Y avait-il lieu de transporter du roman au théâtre l’histoire de M. Bergeret, et pouvait-on faire de celui-ci un personnage de comédie ? Ce qui est certain, c’est que M. France n’y a guère réussi. La pièce qu’il vient de donner à la Renaissance est le plus souvent banale et nous traîne à travers des incidens d’une fâcheuse insignifiance. Nous y voyons d’abord M. Bergeret à table avec Mme Bergeret et ses filles. La côtelette qu’on lui sert est crue. On la lui rapporte trop cuite. À ce propos M. Bergeret cite des exemples empruntés à l’histoire ancienne. On ne saurait croire à quel point les questions de cuisine, quand on les met au théâtre, perdent de leur intérêt.
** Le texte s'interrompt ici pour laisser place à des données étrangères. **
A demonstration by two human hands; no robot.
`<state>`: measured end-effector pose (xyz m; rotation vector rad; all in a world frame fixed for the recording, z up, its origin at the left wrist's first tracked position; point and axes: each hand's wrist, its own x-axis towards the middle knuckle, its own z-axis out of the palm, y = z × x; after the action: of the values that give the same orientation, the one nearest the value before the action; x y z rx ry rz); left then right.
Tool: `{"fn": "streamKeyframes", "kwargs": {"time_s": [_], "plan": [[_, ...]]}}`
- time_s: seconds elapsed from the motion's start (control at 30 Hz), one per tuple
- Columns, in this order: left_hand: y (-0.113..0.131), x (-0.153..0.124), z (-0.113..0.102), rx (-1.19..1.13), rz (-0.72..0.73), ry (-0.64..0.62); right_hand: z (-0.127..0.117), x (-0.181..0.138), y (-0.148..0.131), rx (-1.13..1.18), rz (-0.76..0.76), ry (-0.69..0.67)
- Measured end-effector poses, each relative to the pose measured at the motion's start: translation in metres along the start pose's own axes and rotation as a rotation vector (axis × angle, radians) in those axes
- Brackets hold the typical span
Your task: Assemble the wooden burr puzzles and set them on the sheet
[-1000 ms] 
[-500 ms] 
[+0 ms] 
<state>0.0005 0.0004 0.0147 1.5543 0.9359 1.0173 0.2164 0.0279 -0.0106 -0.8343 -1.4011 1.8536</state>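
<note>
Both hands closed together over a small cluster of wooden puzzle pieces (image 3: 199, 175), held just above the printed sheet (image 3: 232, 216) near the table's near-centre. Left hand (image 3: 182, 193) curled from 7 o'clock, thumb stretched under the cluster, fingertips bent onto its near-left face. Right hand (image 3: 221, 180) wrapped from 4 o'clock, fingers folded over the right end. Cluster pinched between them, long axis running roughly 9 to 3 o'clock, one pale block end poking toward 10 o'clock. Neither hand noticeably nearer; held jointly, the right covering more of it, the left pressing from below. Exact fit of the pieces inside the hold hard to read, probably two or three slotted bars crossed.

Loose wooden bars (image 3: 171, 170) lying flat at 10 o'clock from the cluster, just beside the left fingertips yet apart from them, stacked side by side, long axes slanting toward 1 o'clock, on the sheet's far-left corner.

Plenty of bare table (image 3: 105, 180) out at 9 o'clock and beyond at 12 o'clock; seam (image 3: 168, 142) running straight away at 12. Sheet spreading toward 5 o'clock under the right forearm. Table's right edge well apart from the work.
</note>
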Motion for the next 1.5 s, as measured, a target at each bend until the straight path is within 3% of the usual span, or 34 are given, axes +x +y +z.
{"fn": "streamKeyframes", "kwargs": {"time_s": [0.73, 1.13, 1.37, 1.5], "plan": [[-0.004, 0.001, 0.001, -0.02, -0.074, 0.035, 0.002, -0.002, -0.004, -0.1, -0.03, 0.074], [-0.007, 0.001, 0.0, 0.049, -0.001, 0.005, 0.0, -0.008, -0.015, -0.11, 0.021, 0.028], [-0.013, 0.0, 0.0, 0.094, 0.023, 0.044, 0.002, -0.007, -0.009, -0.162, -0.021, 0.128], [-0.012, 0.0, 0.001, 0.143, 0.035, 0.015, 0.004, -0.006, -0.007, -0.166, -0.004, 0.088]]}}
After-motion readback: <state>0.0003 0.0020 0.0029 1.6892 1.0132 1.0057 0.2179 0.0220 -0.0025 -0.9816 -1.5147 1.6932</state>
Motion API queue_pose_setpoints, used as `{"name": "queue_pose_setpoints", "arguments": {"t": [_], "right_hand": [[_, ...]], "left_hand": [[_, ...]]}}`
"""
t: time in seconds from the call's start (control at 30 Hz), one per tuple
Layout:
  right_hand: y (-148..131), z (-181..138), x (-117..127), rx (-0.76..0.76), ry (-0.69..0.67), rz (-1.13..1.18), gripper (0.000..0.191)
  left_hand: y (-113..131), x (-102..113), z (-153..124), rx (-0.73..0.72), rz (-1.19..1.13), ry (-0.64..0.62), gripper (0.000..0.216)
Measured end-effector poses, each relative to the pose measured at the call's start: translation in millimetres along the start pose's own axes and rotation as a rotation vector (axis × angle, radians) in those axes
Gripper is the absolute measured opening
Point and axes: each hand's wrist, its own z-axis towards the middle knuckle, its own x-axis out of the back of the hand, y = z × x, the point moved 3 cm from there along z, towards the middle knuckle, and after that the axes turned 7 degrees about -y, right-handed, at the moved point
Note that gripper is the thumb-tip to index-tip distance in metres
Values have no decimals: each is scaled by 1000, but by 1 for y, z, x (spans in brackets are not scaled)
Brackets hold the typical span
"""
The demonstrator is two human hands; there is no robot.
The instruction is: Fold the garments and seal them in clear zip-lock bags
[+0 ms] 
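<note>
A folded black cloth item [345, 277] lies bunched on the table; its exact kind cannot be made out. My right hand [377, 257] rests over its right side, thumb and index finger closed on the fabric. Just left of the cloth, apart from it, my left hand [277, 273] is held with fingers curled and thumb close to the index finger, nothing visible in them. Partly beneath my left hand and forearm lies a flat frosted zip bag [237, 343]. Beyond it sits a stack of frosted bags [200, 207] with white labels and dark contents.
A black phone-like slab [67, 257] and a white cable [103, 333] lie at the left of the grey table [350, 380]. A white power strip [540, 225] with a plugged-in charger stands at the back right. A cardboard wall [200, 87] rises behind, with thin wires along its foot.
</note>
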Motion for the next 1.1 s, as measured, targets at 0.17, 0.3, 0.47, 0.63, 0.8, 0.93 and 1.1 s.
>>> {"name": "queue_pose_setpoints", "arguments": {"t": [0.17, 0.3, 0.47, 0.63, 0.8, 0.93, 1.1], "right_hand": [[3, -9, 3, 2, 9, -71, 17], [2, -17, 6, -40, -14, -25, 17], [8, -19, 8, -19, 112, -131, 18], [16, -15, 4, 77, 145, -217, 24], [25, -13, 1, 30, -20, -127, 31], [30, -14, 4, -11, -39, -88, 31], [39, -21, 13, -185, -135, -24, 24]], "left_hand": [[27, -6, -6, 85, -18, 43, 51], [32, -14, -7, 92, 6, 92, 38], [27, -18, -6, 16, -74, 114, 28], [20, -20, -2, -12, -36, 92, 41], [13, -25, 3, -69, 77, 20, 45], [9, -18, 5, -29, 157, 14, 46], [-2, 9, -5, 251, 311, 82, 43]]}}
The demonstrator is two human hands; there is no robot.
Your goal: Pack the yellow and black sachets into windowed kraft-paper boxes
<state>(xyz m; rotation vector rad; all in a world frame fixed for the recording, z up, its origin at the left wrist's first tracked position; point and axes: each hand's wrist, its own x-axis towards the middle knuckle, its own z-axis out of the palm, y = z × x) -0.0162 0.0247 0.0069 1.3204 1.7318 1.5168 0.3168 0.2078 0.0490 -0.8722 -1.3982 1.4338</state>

Pour ce qui est de citer les auteurs à propos d’une côtelette brûlée, c’est le fait d’un niais, on ne peut s’y tromper. Ce M. Bergeret, qui s’écoute parler et se sait gré de l’heureux choix de ses termes et de l’à-propos de ses citations, est d’un pédantisme insupportable. M. France a essayé de conserver à la scène quelques-uns des personnages qui nous avaient divertis dans ses livres, et il les a fait défiler au second tableau sous l’orme du mail ; mais ce sont de vagues et méconnaissables silhouettes. Et comme il fallait tout de même dans cette pièce incertaine et inconsistante quelque chose qui ressemblât à une intrigue, l’auteur a imaginé de donner un rôle assez important aux filles de M. Bergeret. L’une de ces demoiselles, Pauline, est sérieuse et amie des livres ; elle tient de son père. Hélas ! l’autre tient, de sa mère. Elle est frivole et entêtée, et, s’étant amourachée d’un bellâtre qu’elle rencontre sur l’a promenade, elle donne bien du tourment à M. Bergeret.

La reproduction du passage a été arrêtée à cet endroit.